The U.S. military needs to overhaul the way it is buying and managing drones, says Deptula, who is now the dean of the Air Force Associations Mitchell Institute think tank, according to Defense One.
We have to treat the remotely piloted aircraft enterprise in a much, much more efficient and effective fashion than we have in the past, said Deptula, who retired in 2010.
Deptula also recommended that one branch, namely the Air Force, be designated as executive agents for unmanned aircraft. When this idea was originally proposed a decade ago, the Army and Navy shot it down.
Perhaps the department has matured to the point that they would entertain this, that there is a motivation to try to get the most out of these systems, to increase our warfighting capacity while promoting service interdependency and the wisest use of tax dollars, Deptula said Tuesday, Defense One reported.
The services all have major medium- and high-altitude drones. The Air Force has the MQ-1 Predator, MQ-9 Reaper and RQ-4 Global Hawk, Defense One reports, while the Army has the Grey Eagle, and the Navy has the Triton and the helicopter Fire Scout.

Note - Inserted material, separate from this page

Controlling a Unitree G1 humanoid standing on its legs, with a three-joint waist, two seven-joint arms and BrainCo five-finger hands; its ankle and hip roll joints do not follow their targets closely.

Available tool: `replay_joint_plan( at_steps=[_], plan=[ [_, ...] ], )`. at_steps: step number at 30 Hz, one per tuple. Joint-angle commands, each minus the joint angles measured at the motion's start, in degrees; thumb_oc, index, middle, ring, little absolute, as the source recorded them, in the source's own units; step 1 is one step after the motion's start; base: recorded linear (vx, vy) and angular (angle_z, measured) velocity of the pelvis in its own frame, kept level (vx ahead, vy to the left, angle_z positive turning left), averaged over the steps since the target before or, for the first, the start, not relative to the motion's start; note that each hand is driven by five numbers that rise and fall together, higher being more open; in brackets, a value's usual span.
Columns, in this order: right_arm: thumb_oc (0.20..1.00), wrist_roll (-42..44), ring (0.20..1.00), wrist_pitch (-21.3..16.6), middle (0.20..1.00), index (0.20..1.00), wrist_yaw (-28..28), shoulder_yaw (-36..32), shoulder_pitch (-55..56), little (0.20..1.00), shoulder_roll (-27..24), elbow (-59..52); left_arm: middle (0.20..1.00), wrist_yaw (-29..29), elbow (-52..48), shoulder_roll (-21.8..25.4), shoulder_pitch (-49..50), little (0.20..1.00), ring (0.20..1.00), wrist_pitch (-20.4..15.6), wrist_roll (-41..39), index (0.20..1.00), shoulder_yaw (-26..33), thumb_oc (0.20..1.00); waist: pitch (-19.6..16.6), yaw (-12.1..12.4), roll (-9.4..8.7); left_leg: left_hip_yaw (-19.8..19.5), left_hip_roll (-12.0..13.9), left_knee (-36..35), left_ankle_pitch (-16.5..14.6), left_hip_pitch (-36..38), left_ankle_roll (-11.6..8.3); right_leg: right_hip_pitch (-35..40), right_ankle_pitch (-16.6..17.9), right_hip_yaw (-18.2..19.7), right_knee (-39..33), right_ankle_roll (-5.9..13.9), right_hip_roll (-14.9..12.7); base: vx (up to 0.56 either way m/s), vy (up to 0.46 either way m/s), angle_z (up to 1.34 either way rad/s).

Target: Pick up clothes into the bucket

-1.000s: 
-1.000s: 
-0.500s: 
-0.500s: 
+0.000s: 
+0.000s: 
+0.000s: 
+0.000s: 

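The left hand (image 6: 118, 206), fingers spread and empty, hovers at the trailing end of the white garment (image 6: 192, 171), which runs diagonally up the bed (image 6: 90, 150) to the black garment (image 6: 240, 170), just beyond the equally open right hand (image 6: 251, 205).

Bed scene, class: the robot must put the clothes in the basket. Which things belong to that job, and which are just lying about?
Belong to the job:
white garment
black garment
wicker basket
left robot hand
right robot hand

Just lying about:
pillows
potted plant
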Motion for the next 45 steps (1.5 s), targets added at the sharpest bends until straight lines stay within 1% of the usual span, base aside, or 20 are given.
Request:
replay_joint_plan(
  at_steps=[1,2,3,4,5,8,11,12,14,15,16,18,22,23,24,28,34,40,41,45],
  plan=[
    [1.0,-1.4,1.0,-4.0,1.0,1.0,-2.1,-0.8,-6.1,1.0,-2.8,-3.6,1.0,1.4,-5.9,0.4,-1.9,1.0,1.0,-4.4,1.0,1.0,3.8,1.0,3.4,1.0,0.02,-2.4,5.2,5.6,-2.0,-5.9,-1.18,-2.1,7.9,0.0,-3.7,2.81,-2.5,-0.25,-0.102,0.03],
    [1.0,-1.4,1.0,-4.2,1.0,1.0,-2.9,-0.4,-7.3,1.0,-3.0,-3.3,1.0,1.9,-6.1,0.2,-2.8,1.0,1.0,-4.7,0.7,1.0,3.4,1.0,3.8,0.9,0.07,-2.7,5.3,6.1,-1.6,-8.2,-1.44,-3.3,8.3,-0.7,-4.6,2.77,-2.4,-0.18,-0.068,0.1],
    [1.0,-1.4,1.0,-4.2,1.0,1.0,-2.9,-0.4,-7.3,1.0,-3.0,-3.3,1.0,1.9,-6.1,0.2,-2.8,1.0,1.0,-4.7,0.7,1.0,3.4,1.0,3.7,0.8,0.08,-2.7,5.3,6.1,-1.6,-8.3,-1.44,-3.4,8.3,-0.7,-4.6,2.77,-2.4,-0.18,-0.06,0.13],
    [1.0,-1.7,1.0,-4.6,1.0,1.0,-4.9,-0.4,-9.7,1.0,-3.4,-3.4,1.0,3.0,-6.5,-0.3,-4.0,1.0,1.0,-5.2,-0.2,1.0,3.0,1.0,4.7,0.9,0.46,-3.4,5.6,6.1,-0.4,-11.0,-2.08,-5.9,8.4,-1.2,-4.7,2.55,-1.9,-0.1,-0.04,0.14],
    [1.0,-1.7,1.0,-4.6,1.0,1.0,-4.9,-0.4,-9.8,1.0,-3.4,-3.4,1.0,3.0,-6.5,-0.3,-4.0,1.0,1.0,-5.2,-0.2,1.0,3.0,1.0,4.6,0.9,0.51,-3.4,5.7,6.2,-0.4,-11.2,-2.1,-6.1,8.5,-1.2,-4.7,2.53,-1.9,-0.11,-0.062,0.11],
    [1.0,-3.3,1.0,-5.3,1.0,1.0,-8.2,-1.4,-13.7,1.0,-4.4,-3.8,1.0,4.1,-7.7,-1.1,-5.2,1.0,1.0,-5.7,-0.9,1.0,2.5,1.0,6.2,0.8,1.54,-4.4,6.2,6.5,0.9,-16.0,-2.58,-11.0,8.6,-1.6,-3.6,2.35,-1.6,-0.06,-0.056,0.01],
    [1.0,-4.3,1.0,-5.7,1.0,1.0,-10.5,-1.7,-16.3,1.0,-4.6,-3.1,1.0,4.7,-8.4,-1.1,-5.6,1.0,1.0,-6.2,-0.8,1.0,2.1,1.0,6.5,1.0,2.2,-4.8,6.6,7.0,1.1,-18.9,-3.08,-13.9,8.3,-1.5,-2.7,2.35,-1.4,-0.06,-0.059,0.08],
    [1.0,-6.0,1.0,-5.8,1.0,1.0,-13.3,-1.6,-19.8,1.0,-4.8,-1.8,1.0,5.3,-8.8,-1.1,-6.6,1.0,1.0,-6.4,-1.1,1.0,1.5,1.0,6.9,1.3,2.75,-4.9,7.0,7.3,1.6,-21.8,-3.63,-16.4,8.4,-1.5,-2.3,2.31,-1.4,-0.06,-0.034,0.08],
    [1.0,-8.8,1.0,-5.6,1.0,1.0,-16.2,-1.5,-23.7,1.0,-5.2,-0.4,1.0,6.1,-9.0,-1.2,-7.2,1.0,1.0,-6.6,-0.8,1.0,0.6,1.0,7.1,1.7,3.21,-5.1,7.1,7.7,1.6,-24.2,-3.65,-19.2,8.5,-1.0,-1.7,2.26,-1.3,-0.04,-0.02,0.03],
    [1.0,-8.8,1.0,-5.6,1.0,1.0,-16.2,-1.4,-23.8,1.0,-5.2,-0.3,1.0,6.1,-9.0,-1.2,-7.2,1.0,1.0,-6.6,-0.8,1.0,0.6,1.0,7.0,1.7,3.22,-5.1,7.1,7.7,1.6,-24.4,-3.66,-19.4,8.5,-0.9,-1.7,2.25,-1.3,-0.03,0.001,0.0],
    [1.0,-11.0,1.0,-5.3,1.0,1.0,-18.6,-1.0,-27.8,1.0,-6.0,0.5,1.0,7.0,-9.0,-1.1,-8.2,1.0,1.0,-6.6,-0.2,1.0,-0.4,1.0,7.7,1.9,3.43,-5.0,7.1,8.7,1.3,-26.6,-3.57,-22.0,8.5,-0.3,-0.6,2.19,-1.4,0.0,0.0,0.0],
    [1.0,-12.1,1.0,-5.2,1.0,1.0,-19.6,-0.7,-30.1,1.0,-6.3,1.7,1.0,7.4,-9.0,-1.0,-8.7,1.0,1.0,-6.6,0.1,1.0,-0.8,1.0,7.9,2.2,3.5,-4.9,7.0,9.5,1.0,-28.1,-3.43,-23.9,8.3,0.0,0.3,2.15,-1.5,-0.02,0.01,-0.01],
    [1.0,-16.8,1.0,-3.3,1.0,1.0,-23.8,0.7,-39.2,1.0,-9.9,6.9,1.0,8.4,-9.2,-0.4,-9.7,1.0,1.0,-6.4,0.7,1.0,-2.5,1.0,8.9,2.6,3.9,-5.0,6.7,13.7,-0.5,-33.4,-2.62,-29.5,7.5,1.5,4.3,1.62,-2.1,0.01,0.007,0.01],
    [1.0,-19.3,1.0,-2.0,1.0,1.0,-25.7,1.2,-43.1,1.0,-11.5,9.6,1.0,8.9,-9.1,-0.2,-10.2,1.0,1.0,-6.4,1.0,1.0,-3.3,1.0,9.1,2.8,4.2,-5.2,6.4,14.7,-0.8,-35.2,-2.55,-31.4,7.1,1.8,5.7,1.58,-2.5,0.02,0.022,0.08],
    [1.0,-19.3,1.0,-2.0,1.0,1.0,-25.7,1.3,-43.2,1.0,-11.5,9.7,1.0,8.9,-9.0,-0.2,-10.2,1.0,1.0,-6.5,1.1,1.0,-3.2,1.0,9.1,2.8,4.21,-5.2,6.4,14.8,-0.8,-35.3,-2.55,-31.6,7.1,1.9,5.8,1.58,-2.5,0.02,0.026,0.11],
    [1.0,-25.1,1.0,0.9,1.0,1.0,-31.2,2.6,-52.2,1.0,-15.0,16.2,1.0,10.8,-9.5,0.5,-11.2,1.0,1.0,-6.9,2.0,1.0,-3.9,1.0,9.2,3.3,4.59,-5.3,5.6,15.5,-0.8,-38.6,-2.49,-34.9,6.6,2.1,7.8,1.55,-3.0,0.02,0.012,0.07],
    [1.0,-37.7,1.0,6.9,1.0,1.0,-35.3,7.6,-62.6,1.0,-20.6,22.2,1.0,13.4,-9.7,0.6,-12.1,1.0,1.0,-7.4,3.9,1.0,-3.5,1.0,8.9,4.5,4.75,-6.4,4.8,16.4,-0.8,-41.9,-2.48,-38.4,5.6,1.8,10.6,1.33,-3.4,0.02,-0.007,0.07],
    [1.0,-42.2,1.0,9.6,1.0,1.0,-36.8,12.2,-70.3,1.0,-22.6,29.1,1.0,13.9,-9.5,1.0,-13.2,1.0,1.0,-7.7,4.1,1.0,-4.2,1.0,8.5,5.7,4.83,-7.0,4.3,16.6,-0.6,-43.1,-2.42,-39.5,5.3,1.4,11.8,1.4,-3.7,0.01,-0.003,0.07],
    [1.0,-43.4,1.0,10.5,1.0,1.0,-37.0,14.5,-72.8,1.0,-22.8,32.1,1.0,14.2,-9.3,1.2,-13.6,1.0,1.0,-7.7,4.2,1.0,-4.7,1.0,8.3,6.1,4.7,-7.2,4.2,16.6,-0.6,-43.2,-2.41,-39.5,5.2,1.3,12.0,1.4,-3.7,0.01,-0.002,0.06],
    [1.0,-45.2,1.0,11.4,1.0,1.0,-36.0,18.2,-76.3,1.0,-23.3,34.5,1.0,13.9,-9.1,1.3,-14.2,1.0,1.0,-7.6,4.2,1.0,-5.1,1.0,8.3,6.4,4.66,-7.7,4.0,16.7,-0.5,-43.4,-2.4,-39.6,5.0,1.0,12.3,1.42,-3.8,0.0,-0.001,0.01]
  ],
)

Deptula says that’s inefficient, and that the Pentagon should establish an executive agency to compel unified action across the services to reduce duplicative acquisition, coordinate research and development, increase interoperability, and reduce maintenance costs.
The report also offers the Pentagon recommendations on what new military drone technology they should invest in, and says that the DoD should develop open-system platforms with the ability to carry modular payloads. The report recmmends that larger unmanned aircraft be part of a combat cloud so they’re linked to others on the battlefield.